A controlled resistance welding process should maintain the correct current density during the weld current flow time, the correct forge pressure established by the constriction of the work pieces between the opposed electrodes and proper quench cycle as the electrodes are maintained in contact with the work following the weld current cycle. Each of these factors are related to the secondary weld current.
The quality of work or parts produced by a resistance welding machine is dependent in part on maintaining a consistent level of various supply systems or making corrections within a range of acceptable values and on the interaction of various electromechanical devices during the machine's sequence cycle.
The part area in contact that can be joined during the welding operation is a function of the applied electrode force and the geometric form, size and hardness of the part weld projection relative to the weld current flowing to enable achievement of the correct current density.
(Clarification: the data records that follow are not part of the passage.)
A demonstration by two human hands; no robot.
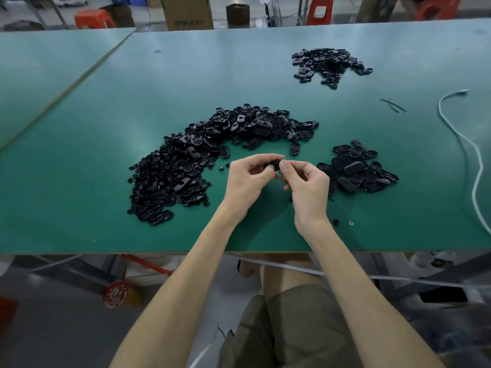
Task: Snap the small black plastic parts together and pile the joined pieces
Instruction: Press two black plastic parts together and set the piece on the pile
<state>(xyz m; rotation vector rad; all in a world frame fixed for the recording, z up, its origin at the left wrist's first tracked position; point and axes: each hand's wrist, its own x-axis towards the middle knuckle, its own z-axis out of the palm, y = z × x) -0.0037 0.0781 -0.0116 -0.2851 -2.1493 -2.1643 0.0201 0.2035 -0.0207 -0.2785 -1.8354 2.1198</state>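
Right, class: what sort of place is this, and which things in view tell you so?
Most likely a factory assembly workshop: a long green workbench heaped with small black plastic parts, with cardboard cartons and red plastic stools on the floor beyond it.

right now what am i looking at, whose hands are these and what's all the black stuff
No machine here: one picture from a camera worn on a person's head, looking down at their bare hands. The left hand and right hand pinch one small black plastic part between them. On the green table lie three heaps of black oval plastic pieces: a large curved heap at left, a smaller heap by the right hand, a far heap. A white cable lies at right.
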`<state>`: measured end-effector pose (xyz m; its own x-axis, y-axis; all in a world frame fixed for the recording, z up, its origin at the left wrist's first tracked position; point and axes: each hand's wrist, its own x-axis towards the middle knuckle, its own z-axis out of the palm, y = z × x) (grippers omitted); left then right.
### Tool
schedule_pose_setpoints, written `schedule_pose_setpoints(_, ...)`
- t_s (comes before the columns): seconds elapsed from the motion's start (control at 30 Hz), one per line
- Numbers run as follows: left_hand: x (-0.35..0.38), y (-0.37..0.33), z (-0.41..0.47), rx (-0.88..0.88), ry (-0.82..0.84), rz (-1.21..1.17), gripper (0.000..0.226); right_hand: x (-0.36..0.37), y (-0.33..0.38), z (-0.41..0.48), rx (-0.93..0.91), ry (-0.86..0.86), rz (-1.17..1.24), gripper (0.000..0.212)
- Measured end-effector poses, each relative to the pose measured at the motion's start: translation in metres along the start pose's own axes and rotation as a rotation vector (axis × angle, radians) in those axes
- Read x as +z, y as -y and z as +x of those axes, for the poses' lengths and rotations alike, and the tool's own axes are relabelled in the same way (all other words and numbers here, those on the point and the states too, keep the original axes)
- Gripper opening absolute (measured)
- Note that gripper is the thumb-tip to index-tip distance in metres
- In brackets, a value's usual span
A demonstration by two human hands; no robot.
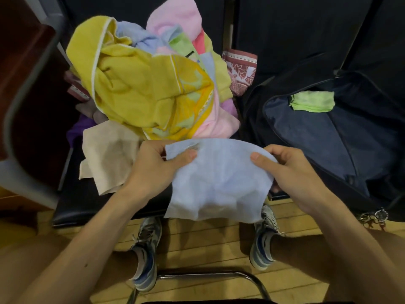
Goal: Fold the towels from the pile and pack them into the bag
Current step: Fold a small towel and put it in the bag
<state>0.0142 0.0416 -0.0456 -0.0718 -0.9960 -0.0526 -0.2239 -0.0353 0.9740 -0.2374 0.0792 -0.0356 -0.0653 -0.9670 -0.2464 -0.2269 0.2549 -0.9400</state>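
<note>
We hold the blue towel up in both hands, spread flat and facing us. It hangs over the front edge of the black seat, and its lower edge falls in front of our shoes. Our left hand pinches the towel near its upper left corner, thumb pressed on the front and fingers curled behind the cloth. Our right hand grips the right edge the same way, thumb on top and fingers wrapped round the back. The towel sags slightly between the two grips.

Just beyond the towel, the pile sits on the seat. A big yellow towel lies crumpled over the top of it, and a pink towel rises behind. A beige cloth spills from the near left side of the pile, close to our left hand. A red patterned towel pokes out on the right side of the pile.

To the right stands the dark bag, its top open towards us. A folded green towel lies inside, near the far rim. A bunch of keys hangs at the bag's near corner.

Below is a wooden floor, and a metal chair frame crosses it close to us.
</note>
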Motion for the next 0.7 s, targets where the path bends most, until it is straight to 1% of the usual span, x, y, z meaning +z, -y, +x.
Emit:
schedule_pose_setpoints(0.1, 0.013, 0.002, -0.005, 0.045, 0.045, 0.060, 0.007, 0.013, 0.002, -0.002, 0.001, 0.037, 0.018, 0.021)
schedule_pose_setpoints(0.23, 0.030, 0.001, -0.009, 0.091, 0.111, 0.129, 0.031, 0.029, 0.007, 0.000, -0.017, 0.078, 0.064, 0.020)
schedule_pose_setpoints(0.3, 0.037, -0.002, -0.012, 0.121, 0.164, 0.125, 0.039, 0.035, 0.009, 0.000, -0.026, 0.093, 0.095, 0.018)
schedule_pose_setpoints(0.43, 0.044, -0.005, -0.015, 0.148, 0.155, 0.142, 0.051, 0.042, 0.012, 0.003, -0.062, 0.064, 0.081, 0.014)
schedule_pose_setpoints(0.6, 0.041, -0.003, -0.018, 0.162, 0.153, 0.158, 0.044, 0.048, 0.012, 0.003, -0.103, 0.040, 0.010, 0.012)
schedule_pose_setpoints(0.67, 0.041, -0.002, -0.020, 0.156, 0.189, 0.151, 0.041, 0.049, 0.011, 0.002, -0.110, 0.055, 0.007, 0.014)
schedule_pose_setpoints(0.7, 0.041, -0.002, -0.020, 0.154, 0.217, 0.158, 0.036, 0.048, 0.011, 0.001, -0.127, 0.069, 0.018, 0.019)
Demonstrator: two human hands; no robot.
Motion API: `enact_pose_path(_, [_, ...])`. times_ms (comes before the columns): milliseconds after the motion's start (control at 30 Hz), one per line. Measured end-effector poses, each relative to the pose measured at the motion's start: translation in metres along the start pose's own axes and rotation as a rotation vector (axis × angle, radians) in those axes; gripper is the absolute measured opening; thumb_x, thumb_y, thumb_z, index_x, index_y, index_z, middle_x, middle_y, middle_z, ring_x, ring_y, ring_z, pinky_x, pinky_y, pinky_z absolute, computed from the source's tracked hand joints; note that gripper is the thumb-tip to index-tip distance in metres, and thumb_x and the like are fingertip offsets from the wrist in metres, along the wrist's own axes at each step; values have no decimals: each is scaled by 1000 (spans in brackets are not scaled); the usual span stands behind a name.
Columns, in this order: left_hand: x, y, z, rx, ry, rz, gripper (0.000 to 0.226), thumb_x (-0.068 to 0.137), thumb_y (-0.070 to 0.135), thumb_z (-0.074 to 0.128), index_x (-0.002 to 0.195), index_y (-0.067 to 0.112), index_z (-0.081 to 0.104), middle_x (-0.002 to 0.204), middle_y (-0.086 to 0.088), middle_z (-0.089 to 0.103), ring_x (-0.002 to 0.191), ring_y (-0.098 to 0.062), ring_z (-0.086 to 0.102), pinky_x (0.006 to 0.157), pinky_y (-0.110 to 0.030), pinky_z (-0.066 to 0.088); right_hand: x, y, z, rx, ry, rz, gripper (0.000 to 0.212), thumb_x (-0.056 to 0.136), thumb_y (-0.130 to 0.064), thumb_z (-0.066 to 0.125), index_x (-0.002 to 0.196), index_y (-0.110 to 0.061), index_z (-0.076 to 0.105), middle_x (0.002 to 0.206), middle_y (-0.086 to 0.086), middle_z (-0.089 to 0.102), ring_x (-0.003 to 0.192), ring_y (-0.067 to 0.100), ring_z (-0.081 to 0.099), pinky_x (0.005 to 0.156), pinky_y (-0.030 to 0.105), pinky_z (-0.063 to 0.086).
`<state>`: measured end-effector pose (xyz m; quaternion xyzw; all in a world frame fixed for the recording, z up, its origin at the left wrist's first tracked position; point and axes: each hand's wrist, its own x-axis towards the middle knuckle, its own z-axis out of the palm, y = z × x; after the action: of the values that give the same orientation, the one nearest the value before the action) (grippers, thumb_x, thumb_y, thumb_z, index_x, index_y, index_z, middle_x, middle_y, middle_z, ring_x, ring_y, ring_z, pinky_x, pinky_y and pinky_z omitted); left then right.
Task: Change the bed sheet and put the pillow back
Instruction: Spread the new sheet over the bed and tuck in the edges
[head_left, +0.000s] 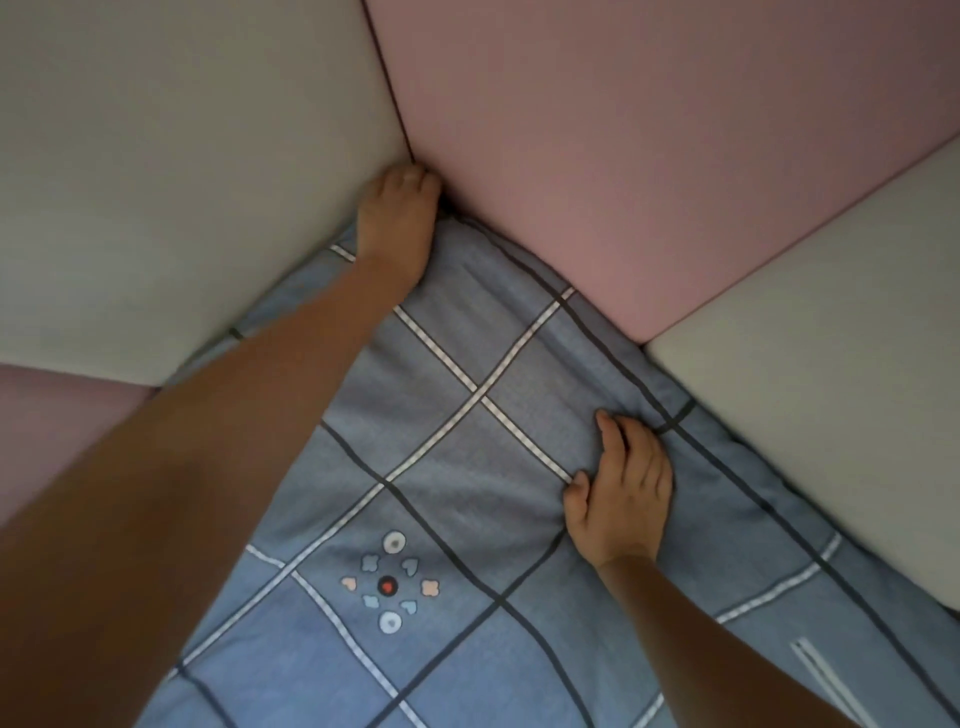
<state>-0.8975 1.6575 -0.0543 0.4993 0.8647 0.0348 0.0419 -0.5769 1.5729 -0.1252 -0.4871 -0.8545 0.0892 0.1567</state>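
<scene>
Padded panels (597, 130) edge the checked sheet (441, 441); left hand (397, 223) at twelve o'clock, grip I cannot tell; right hand (623, 493) at four o'clock presses it, fingers relaxed.

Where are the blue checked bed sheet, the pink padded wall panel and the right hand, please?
blue checked bed sheet (405, 400): head view, a plain square
pink padded wall panel (623, 156): head view, bare face
right hand (623, 499): head view, back of hand
</scene>
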Motion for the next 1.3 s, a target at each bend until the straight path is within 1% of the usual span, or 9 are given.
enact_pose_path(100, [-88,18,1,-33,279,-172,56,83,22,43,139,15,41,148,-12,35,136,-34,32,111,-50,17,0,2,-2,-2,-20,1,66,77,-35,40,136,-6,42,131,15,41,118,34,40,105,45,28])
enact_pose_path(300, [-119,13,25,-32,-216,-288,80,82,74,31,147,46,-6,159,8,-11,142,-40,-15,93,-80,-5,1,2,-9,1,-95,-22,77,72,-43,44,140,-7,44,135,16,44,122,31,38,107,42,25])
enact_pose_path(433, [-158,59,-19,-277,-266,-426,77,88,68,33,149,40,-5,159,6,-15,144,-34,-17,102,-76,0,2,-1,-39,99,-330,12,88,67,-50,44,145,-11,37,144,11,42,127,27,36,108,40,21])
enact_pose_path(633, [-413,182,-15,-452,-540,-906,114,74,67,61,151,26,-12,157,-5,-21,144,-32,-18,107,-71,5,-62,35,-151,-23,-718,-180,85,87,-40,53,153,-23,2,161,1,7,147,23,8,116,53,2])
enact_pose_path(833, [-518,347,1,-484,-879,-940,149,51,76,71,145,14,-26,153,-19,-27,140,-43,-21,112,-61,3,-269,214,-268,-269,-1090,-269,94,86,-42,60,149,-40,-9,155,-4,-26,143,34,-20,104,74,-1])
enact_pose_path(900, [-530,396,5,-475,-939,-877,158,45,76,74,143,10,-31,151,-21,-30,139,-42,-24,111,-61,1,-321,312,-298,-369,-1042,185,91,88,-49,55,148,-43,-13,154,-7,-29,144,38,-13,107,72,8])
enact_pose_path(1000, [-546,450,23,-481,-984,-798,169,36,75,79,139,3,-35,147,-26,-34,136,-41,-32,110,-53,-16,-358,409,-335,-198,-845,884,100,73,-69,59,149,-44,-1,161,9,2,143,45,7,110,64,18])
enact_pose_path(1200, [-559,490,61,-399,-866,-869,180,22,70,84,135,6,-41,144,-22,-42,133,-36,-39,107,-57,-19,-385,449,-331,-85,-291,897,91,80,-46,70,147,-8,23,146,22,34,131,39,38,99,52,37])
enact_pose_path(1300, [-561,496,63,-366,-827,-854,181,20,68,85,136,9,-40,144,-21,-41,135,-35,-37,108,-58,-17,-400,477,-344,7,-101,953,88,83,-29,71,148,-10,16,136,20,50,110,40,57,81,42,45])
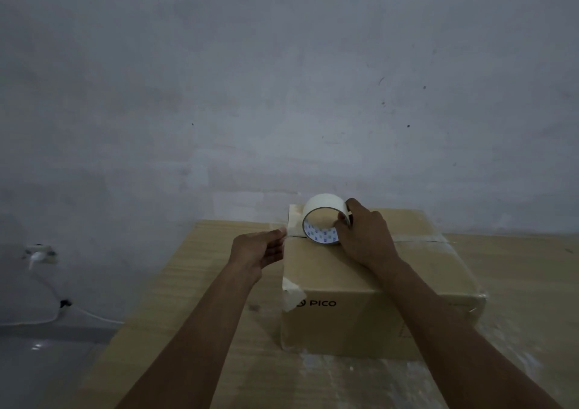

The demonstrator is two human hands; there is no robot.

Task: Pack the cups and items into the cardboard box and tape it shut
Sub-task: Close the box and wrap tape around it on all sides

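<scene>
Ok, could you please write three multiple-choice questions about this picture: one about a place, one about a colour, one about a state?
1. Where does the tape roll stand?
A) on a shelf
B) on top of the cardboard box
C) inside a drawer

2. What colour is the outside of the tape roll?
A) black
B) red
C) white

3. How are the top flaps of the cardboard box?
A) folded shut
B) standing wide open
C) torn off

Key:
1 B, the roll rests on the box top at the seam.
2 C, its outer band is white.
3 A, the flaps lie flat and meet under the right hand, which grips the roll.
</scene>
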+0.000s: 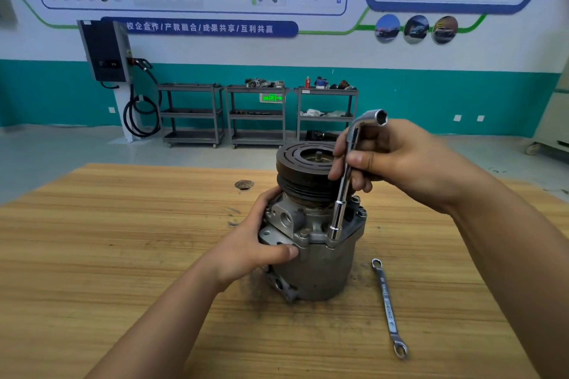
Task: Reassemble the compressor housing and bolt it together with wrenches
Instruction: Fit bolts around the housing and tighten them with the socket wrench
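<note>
While the compressor housing [320, 268] stands upright near the centre of the tabletop [123, 240], pulley [303, 169] end up, the left grip [255, 243] wraps its 9 o'clock side, with the thumb laid across the front of the flange and the fingers curled behind the port block. The right grip [397, 160], at the housing's 1 o'clock, is closed round the upper shaft of an L-shaped socket wrench [340, 203]. The wrench stands nearly vertical, its lower socket seated on the flange at about 5 o'clock; the fastener beneath it is hidden. One bolt head [304, 233] shows on the flange just beside it, at 6 o'clock. A ring spanner [388, 308] lies flat on the tabletop at the housing's 4 o'clock, apart from it. A dark knot hole [244, 184] marks the wood at 11 o'clock. Three grey carts [257, 114] stand against the far wall at 12 o'clock.
</note>
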Tool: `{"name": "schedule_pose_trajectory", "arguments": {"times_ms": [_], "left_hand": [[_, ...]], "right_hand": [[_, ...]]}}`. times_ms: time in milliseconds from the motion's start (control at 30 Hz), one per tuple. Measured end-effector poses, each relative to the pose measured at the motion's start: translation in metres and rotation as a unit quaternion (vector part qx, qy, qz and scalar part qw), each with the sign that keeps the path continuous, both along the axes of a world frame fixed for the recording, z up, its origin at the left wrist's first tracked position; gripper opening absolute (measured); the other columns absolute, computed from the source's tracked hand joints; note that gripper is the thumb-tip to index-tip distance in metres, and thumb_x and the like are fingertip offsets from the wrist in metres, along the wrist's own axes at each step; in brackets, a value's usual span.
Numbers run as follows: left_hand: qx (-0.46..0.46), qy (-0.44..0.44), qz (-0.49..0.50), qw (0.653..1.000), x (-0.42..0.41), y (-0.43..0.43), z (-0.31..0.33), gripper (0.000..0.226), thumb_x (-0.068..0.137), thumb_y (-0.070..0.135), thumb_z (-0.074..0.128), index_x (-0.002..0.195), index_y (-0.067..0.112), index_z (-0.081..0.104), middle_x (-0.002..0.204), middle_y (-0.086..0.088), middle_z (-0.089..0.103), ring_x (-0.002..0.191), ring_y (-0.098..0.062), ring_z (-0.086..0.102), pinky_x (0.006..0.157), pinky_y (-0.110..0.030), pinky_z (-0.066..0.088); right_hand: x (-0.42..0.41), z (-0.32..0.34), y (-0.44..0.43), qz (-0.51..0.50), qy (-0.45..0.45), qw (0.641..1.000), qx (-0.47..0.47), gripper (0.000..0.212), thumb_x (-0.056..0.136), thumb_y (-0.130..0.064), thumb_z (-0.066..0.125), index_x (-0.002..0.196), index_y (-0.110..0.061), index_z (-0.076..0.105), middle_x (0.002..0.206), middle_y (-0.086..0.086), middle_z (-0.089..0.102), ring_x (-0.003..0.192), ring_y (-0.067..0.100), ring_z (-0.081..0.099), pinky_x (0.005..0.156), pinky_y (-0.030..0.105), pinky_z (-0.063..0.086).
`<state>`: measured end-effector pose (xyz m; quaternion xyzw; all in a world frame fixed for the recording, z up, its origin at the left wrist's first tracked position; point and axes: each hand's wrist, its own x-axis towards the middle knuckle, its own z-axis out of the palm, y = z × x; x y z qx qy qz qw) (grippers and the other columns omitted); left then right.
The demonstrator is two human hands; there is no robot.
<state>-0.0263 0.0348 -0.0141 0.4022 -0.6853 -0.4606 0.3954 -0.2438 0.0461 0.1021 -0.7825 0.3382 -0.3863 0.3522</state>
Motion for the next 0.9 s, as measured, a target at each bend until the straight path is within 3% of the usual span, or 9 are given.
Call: {"name": "schedule_pose_trajectory", "arguments": {"times_ms": [100, 200, 267, 367, 467, 567, 633, 767, 900], "left_hand": [[-0.026, -0.042, 0.044, 0.998, -0.005, 0.009, 0.002, 0.088, 0.061, 0.025, 0.071, 0.116, 0.067, 0.018, 0.135, 0.014, 0.042, 0.115, -0.001, 0.051, 0.087, -0.015, 0.045], [-0.090, -0.077, 0.137, 0.983, -0.020, 0.021, -0.002, 0.099, 0.056, 0.042, 0.080, 0.130, 0.058, 0.016, 0.140, 0.016, 0.029, 0.126, -0.005, 0.036, 0.102, -0.026, 0.036], [-0.121, -0.089, 0.212, 0.966, -0.032, 0.026, -0.007, 0.106, 0.054, 0.049, 0.083, 0.139, 0.044, 0.022, 0.136, 0.017, 0.031, 0.124, -0.003, 0.034, 0.102, -0.025, 0.033], [-0.144, -0.090, 0.248, 0.954, -0.035, 0.023, -0.011, 0.096, 0.055, 0.043, 0.086, 0.135, 0.038, 0.034, 0.132, 0.014, 0.041, 0.117, -0.003, 0.041, 0.096, -0.023, 0.037], [-0.124, -0.083, 0.206, 0.967, -0.020, 0.013, -0.007, 0.090, 0.052, 0.039, 0.088, 0.130, 0.038, 0.042, 0.127, 0.015, 0.052, 0.116, -0.006, 0.050, 0.096, -0.029, 0.044], [-0.082, -0.055, 0.128, 0.987, -0.004, 0.004, 0.000, 0.082, 0.054, 0.029, 0.089, 0.124, 0.041, 0.047, 0.116, 0.016, 0.064, 0.108, -0.005, 0.060, 0.096, -0.037, 0.050], [-0.078, -0.044, 0.084, 0.992, 0.003, -0.001, 0.002, 0.077, 0.056, 0.027, 0.088, 0.120, 0.045, 0.048, 0.114, 0.018, 0.065, 0.104, -0.002, 0.063, 0.092, -0.030, 0.052], [-0.077, -0.026, 0.039, 0.996, 0.009, -0.007, 0.002, 0.074, 0.058, 0.031, 0.084, 0.118, 0.051, 0.046, 0.116, 0.026, 0.062, 0.106, 0.002, 0.061, 0.083, -0.012, 0.050], [-0.064, -0.024, 0.009, 0.998, 0.014, -0.012, 0.002, 0.075, 0.063, 0.028, 0.081, 0.121, 0.054, 0.042, 0.118, 0.030, 0.059, 0.110, 0.007, 0.056, 0.086, -0.011, 0.047]], "right_hand": [[0.008, -0.002, 0.005, -0.022, -0.014, 0.999, -0.024, 0.021, 0.090, 0.008, 0.048, 0.082, -0.010, 0.055, 0.068, 0.003, 0.071, 0.051, 0.009, 0.060, 0.047, 0.020, 0.048], [0.018, -0.007, 0.008, -0.053, -0.047, 0.996, -0.049, 0.022, 0.088, 0.009, 0.051, 0.077, -0.010, 0.055, 0.061, 0.004, 0.068, 0.046, 0.011, 0.059, 0.044, 0.021, 0.047], [0.021, -0.012, 0.010, -0.071, -0.071, 0.993, -0.058, 0.020, 0.087, 0.006, 0.055, 0.076, -0.010, 0.056, 0.060, 0.005, 0.068, 0.045, 0.013, 0.059, 0.043, 0.021, 0.047], [0.013, -0.011, 0.010, -0.078, -0.102, 0.990, -0.059, 0.014, 0.087, 0.002, 0.055, 0.080, -0.010, 0.057, 0.063, 0.004, 0.069, 0.046, 0.011, 0.059, 0.043, 0.019, 0.046], [-0.008, 0.002, 0.005, -0.083, -0.161, 0.981, -0.069, 0.015, 0.089, -0.001, 0.051, 0.082, -0.012, 0.057, 0.065, 0.002, 0.069, 0.046, 0.007, 0.055, 0.043, 0.016, 0.043], [-0.019, 0.006, -0.002, -0.098, -0.094, 0.988, -0.076, 0.019, 0.092, 0.000, 0.048, 0.082, -0.013, 0.058, 0.065, 0.001, 0.069, 0.047, 0.006, 0.053, 0.044, 0.015, 0.042], [-0.020, 0.000, -0.005, -0.104, -0.053, 0.992, -0.057, 0.019, 0.093, 0.000, 0.047, 0.084, -0.012, 0.058, 0.066, -0.001, 0.069, 0.048, 0.005, 0.053, 0.044, 0.015, 0.042], [-0.022, -0.002, -0.008, -0.073, -0.071, 0.995, -0.021, 0.018, 0.093, 0.000, 0.044, 0.086, -0.009, 0.058, 0.067, 0.002, 0.069, 0.048, 0.007, 0.053, 0.045, 0.016, 0.042], [-0.022, 0.000, -0.013, -0.050, -0.050, 0.997, -0.015, 0.018, 0.093, 0.000, 0.044, 0.087, -0.008, 0.059, 0.072, 0.005, 0.071, 0.049, 0.009, 0.055, 0.046, 0.018, 0.044]]}}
The standard equation is I.sup.2 Rt; however, to be a more accurate expression of the current density the relationship is expressed as I.sup.2 Rt/A.sup.2, where I is the curret, R is the resistivity, t is the time and A is the weld area such as projection area in contact with the other work piece. It is a common practice in the art to seek control of the secondary weld current (I.sup.2) and the duration of the weld current flow (t). To effectively control the overall welding cycle and weld quality it is also necessary to correct the contact area for the amount of weld current available or flowing or to adjust some welding cycle parameter to accommodate variations in the contact area.